## Directions for this task
Begin at the line below that has "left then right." and stop after the line that has "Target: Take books". Please restate only those lines, word for word.

## Information provided
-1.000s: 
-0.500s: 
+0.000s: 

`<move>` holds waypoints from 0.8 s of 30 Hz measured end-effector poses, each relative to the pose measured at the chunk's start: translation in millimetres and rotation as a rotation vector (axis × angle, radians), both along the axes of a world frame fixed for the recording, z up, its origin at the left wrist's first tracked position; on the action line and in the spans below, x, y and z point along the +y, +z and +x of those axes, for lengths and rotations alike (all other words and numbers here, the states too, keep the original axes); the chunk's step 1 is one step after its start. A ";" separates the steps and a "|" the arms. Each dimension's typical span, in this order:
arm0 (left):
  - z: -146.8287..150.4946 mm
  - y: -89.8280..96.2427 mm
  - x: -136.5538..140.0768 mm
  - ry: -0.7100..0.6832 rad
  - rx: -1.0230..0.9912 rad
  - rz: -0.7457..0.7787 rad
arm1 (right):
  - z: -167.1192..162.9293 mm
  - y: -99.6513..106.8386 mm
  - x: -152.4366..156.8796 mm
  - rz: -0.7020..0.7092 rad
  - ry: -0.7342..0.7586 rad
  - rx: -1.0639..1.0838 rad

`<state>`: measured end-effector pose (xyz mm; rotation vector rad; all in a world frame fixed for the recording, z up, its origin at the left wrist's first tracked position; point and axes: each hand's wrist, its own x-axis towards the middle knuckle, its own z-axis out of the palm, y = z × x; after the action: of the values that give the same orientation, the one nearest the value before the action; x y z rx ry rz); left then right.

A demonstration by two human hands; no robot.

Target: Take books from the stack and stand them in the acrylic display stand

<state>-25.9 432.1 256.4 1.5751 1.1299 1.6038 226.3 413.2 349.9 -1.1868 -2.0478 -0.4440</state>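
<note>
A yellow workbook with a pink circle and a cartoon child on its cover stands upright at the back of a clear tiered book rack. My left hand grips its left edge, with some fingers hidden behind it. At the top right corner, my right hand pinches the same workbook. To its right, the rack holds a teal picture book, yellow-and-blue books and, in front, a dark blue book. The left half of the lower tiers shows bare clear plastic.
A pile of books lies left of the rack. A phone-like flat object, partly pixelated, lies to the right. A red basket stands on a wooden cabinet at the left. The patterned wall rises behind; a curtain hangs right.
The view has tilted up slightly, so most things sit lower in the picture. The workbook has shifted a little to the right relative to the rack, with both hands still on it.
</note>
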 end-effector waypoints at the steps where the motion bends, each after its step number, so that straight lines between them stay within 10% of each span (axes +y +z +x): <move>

## Task answer
`<state>`: measured end-effector pose (xyz mm; rotation vector rad; all in a world frame fixed for the recording, z up, its origin at the left wrist's first tracked position; point and axes: each hand's wrist, its own x-axis towards the middle knuckle, its own z-axis out of the palm, y = z × x; after the action: of the values that give the same orientation, the one nearest the value before the action; x y z rx ry rz); left then right.

A demonstration by two human hands; no robot.

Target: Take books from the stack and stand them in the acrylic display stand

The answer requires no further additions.